**To do:** Everything in the listing below from the line containing "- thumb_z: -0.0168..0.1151" through the line containing "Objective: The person" must be repeated exactly; the remaining lines are not wanted.

*** Provided material ***

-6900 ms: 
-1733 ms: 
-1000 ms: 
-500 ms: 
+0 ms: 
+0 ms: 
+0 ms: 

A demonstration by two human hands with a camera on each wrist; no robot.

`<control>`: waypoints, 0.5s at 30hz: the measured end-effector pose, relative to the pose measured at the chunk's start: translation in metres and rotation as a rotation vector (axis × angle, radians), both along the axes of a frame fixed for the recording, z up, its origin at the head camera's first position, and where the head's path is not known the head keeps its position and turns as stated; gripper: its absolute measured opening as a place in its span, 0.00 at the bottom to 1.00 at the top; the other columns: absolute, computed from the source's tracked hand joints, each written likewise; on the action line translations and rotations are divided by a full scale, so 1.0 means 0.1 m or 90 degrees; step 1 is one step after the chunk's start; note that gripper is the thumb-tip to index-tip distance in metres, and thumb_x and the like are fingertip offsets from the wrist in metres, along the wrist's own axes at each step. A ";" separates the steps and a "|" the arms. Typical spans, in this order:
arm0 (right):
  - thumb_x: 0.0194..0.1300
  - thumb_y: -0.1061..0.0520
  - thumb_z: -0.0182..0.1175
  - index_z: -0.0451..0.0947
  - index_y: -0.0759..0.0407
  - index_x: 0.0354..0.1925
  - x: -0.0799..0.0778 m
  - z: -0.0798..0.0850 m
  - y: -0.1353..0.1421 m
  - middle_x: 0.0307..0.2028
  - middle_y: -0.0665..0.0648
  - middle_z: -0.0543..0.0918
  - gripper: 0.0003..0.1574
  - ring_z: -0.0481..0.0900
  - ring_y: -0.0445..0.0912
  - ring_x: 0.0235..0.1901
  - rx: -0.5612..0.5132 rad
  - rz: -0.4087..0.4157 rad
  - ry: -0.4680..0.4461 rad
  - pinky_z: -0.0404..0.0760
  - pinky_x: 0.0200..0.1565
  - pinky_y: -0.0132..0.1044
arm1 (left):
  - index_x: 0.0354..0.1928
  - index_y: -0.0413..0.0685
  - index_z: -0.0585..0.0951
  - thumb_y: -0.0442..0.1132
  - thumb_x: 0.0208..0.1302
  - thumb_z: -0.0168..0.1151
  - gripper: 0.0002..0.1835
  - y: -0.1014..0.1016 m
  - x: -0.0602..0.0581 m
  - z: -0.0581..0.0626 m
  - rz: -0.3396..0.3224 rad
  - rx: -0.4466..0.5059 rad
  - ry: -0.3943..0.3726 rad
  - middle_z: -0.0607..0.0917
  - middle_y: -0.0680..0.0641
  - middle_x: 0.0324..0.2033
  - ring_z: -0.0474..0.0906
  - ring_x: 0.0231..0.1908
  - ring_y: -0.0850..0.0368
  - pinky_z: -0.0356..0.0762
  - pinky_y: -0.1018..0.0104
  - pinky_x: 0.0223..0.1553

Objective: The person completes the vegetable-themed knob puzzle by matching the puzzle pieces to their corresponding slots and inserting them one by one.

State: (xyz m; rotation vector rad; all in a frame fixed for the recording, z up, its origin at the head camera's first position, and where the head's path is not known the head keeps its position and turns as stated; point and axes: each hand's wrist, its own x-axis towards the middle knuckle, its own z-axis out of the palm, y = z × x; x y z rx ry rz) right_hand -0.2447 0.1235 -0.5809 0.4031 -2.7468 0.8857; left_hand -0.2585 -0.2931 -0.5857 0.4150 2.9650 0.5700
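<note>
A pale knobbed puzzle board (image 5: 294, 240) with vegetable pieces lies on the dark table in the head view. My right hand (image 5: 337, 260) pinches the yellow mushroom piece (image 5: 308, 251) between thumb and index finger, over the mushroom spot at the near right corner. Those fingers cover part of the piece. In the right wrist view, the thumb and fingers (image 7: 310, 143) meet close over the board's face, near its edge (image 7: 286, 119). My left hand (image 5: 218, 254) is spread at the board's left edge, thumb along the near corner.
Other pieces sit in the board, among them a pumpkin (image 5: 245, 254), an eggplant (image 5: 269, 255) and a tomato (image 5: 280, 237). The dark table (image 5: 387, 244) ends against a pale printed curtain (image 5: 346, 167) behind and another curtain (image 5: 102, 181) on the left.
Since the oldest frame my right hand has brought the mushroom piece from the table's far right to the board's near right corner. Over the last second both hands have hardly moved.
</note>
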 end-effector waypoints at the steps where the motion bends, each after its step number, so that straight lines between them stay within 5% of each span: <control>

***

**Response:**
  - thumb_z: -0.0168..0.1151
  - gripper: 0.0002..0.1835
  - y: -0.1014..0.1016 m
  - x: -0.0602..0.0581 m
  - z: -0.0581..0.0626 m
  - rz: -0.3396..0.3224 rad
  - rx: -0.4466..0.5059 rad
  - ry: -0.3943..0.3726 rad
  - middle_z: -0.0607..0.0917
  - middle_y: -0.0680..0.0641
  - middle_x: 0.0324..0.2033
  - ring_z: -0.0474..0.0906
  - ring_x: 0.0231..0.1908
  - ring_y: -0.0850..0.0368
  - pinky_z: -0.0356..0.0762
  - pinky_y: -0.1018..0.0104
  - pinky_x: 0.0223..0.1553

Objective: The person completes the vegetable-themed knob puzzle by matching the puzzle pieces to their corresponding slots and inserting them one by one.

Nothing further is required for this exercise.